EXERCISE BRIEF: Repeat every line below exactly, word for word.

::: DATA SHOWN :::

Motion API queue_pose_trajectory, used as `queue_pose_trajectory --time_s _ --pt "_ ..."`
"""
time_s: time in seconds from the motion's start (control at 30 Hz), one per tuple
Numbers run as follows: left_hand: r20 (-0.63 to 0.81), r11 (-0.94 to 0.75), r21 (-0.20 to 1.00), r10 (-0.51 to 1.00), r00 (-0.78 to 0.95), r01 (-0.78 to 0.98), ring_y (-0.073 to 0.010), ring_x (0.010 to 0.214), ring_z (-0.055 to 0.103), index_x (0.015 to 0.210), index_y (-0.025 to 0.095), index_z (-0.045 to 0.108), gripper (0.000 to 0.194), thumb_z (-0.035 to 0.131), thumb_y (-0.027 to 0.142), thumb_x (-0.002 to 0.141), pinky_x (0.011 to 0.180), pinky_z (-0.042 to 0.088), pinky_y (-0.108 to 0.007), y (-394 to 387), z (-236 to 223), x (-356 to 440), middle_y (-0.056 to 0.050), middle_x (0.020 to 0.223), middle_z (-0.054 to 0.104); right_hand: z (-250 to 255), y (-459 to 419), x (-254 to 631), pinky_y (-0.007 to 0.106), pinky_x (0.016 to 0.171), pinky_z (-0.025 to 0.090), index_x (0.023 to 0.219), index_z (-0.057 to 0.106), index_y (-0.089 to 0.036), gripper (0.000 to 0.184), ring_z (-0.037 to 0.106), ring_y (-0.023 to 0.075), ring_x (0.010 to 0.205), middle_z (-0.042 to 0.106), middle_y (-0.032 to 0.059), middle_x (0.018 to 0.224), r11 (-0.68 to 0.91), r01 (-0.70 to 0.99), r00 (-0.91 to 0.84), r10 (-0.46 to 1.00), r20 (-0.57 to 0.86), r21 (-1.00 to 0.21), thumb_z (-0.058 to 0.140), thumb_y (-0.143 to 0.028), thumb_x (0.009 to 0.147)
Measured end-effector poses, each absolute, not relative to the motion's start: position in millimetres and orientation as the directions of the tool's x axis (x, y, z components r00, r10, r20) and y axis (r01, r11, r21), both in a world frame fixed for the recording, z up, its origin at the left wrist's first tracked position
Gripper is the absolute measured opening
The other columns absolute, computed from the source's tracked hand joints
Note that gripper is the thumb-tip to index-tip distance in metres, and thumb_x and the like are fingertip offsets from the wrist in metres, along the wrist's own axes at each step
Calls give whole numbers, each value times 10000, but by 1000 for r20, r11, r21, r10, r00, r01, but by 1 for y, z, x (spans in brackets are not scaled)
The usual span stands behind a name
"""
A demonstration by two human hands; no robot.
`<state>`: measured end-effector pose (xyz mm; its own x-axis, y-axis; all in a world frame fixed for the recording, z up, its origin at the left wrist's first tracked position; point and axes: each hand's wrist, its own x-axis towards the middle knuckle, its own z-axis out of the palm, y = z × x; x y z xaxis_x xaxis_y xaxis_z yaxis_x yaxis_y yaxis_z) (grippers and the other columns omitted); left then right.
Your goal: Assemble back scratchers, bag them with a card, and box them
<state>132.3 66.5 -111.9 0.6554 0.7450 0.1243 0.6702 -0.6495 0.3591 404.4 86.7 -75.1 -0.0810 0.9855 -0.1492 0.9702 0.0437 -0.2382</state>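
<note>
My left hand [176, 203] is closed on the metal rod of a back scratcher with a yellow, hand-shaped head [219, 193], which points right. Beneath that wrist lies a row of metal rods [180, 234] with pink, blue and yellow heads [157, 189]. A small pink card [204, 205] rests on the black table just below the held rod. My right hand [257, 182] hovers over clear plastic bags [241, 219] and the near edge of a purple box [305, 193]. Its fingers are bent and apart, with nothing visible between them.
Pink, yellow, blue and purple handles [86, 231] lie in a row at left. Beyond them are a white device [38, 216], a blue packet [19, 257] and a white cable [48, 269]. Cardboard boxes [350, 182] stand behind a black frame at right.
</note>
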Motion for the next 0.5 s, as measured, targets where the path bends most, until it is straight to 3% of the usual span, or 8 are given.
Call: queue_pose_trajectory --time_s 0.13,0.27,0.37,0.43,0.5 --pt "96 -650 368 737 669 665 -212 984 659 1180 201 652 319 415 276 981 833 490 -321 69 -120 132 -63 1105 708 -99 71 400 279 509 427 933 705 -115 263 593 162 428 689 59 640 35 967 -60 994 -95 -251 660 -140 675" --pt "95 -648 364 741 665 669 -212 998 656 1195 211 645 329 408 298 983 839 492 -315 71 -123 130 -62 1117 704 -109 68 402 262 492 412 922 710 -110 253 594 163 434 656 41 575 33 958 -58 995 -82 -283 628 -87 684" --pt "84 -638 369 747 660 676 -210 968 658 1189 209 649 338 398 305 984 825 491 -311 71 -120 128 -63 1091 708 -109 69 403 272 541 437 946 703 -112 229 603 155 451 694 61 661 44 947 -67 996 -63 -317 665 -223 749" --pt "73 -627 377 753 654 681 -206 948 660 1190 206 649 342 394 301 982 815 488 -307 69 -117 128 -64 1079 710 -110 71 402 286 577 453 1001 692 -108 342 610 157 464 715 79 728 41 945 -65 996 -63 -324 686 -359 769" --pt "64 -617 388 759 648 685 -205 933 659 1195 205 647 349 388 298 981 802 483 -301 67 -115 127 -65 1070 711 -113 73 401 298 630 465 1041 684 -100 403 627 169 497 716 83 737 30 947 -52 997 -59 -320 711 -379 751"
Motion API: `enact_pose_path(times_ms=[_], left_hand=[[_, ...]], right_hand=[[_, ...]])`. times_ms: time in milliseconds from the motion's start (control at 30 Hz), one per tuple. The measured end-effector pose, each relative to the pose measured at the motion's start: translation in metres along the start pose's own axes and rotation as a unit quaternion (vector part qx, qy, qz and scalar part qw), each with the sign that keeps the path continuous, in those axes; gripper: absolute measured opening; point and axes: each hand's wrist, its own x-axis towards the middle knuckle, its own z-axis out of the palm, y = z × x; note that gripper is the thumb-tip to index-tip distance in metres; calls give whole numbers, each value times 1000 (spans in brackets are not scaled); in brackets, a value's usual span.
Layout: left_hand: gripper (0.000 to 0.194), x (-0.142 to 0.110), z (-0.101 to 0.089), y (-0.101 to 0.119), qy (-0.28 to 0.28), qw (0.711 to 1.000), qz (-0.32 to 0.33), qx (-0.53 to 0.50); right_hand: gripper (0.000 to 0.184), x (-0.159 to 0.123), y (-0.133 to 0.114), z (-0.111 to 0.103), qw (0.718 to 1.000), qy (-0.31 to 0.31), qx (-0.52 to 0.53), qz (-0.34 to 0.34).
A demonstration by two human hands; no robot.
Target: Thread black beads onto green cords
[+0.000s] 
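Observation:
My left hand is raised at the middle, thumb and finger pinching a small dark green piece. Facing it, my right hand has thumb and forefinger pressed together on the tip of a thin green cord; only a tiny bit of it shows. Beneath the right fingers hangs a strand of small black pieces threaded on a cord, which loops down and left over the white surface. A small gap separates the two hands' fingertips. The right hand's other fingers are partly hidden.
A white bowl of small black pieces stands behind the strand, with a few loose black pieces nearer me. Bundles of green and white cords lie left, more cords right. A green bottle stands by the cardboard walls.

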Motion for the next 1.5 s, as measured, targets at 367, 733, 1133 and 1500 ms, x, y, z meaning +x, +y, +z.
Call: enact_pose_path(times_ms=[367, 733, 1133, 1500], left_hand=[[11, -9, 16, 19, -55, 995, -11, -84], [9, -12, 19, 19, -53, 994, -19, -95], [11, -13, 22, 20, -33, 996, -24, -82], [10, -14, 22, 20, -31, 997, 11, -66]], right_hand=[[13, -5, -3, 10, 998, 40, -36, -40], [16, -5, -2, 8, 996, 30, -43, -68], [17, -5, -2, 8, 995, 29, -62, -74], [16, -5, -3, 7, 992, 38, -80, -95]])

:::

ANSWER SPACE:
Motion API queue_pose_trajectory, used as `queue_pose_trajectory --time_s _ --pt "_ ..."`
"""
time_s: time in seconds from the motion's start (control at 30 Hz), one per tuple
Numbers run as follows: left_hand: r20 (-0.63 to 0.81), r11 (-0.94 to 0.75), r21 (-0.20 to 1.00), r10 (-0.51 to 1.00), r00 (-0.78 to 0.95), r01 (-0.78 to 0.98), ring_y (-0.073 to 0.010), ring_x (0.010 to 0.214), ring_z (-0.055 to 0.103), index_x (0.015 to 0.210), index_y (-0.025 to 0.095), index_z (-0.045 to 0.108), gripper (0.000 to 0.194), thumb_z (-0.035 to 0.131), thumb_y (-0.027 to 0.142), thumb_x (-0.002 to 0.141), pinky_x (0.011 to 0.180), pinky_z (-0.042 to 0.088), pinky_y (-0.108 to 0.007), y (-394 to 387), z (-236 to 223), x (-356 to 440), middle_y (-0.056 to 0.050), middle_x (0.020 to 0.223), middle_z (-0.054 to 0.104); right_hand: z (-250 to 255), y (-459 to 419), x (-254 to 631), pinky_y (-0.007 to 0.106), pinky_x (0.016 to 0.171), pinky_z (-0.025 to 0.090), index_x (0.023 to 0.219), index_z (-0.057 to 0.106), index_y (-0.089 to 0.036), gripper (0.000 to 0.184), ring_z (-0.037 to 0.106), ring_y (-0.023 to 0.075), ring_x (0.010 to 0.205), middle_z (-0.042 to 0.106), middle_y (-0.032 to 0.059), middle_x (0.018 to 0.224), r11 (-0.68 to 0.91), r01 (-0.70 to 0.99), r00 (-0.91 to 0.84), r10 (-0.46 to 1.00), r20 (-0.57 to 0.86), r21 (-1.00 to 0.21), thumb_z (-0.058 to 0.140), thumb_y (-0.143 to 0.028), thumb_x (0.009 to 0.147)
Measured end-effector poses, each absolute, not relative to the motion's start: position in millimetres and orientation as the directions of the tool's x axis (x, y, z components r00, r10, r20) and y axis (r01, r11, r21), both in a world frame fixed for the recording, z up, its origin at the left wrist's first tracked position
Gripper is the absolute measured opening
The other columns absolute, computed from the source's tracked hand joints
Note that gripper is the thumb-tip to index-tip distance in metres, and thumb_x and the like are fingertip offsets from the wrist in metres, along the wrist's own axes at each step
Calls give whole numbers, each value times 10000, but by 1000 for r20, r11, r21, r10, r00, r01, but by 1 for y, z, x (spans in brackets are not scaled)
The usual span stands behind a name
"""
A demonstration by two human hands; no robot.
`<state>`: measured end-effector pose (xyz mm; its own x-axis, y-axis; all in a world frame fixed for the recording, z up, its origin at the left wrist's first tracked position; point and axes: each hand's wrist, its own x-axis towards the middle knuckle, its own z-axis out of the palm, y = z × x; x y z xaxis_x xaxis_y xaxis_z yaxis_x yaxis_y yaxis_z) (grippers and the other columns omitted); left then right.
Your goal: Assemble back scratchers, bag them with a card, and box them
<state>132.3 66.5 -111.9 0.6554 0.7450 0.1243 0.6702 -0.6495 0.3591 404.4 86.7 -75.1 -0.0810 0.9855 -0.1492 0.9702 0.0437 -0.2382</state>
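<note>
My left hand [176, 203] is closed on the metal rod of a back scratcher with a yellow, hand-shaped head [219, 193], which points right. Beneath that wrist lies a row of metal rods [180, 234] with pink, blue and yellow heads [157, 189]. A small pink card [204, 205] rests on the black table just below the held rod. My right hand [257, 182] hovers over clear plastic bags [241, 219] and the near edge of a purple box [305, 193]. Its fingers are bent and apart, with nothing visible between them.
Pink, yellow, blue and purple handles [86, 231] lie in a row at left. Beyond them are a white device [38, 216], a blue packet [19, 257] and a white cable [48, 269]. Cardboard boxes [350, 182] stand behind a black frame at right.
</note>
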Motion for the next 0.5 s, as measured, targets where the path bends most, until it is straight to 3% of the usual span, or 8 are given.
Call: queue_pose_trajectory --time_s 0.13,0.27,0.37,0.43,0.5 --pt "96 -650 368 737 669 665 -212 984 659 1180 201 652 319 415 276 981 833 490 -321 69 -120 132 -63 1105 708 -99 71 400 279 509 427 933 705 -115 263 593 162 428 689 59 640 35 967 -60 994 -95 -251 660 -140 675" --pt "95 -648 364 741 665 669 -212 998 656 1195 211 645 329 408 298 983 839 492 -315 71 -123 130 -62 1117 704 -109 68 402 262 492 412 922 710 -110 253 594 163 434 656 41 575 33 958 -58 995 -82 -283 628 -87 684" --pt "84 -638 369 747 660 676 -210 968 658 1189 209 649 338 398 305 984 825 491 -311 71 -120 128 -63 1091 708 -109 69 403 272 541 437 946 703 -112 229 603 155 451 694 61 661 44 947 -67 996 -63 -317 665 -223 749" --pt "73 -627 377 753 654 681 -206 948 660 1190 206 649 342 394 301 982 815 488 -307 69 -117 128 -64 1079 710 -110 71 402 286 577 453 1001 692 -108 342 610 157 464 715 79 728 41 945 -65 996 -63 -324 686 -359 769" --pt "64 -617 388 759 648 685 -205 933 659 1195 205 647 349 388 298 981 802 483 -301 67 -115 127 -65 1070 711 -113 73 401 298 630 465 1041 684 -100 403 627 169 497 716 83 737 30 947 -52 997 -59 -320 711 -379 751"
Motion API: `enact_pose_path(times_ms=[_], left_hand=[[_, ...]], right_hand=[[_, ...]])`. times_ms: time in milliseconds from the motion's start (control at 30 Hz), one per tuple. The measured end-effector pose, each relative to the pose measured at the motion's start: translation in metres along the start pose's own axes and rotation as a unit quaternion (vector part qx, qy, qz and scalar part qw), each with the sign that keeps the path continuous, in those axes; gripper: absolute measured opening; point and axes: each hand's wrist, its own x-axis towards the middle knuckle, its own z-axis out of the palm, y = z × x; note that gripper is the thumb-tip to index-tip distance in metres; calls give whole numbers, each value times 1000 (spans in brackets are not scaled); in brackets, a value's usual span.
Layout: left_hand: gripper (0.000 to 0.194), x (-0.142 to 0.110), z (-0.101 to 0.089), y (-0.101 to 0.119), qy (-0.28 to 0.28), qw (0.711 to 1.000), qz (-0.32 to 0.33), qx (-0.53 to 0.50); right_hand: gripper (0.000 to 0.184), x (-0.159 to 0.123), y (-0.133 to 0.114), z (-0.111 to 0.103), qw (0.718 to 1.000), qy (-0.31 to 0.31), qx (-0.52 to 0.53), qz (-0.34 to 0.34).
A demonstration by two human hands; no robot.
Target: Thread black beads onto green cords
[+0.000s] 
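Observation:
My left hand is raised at the middle, thumb and finger pinching a small dark green piece. Facing it, my right hand has thumb and forefinger pressed together on the tip of a thin green cord; only a tiny bit of it shows. Beneath the right fingers hangs a strand of small black pieces threaded on a cord, which loops down and left over the white surface. A small gap separates the two hands' fingertips. The right hand's other fingers are partly hidden.
A white bowl of small black pieces stands behind the strand, with a few loose black pieces nearer me. Bundles of green and white cords lie left, more cords right. A green bottle stands by the cardboard walls.
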
Motion for the next 1.5 s, as measured, targets at 367, 733, 1133 and 1500 ms, x, y, z meaning +x, +y, +z.
Call: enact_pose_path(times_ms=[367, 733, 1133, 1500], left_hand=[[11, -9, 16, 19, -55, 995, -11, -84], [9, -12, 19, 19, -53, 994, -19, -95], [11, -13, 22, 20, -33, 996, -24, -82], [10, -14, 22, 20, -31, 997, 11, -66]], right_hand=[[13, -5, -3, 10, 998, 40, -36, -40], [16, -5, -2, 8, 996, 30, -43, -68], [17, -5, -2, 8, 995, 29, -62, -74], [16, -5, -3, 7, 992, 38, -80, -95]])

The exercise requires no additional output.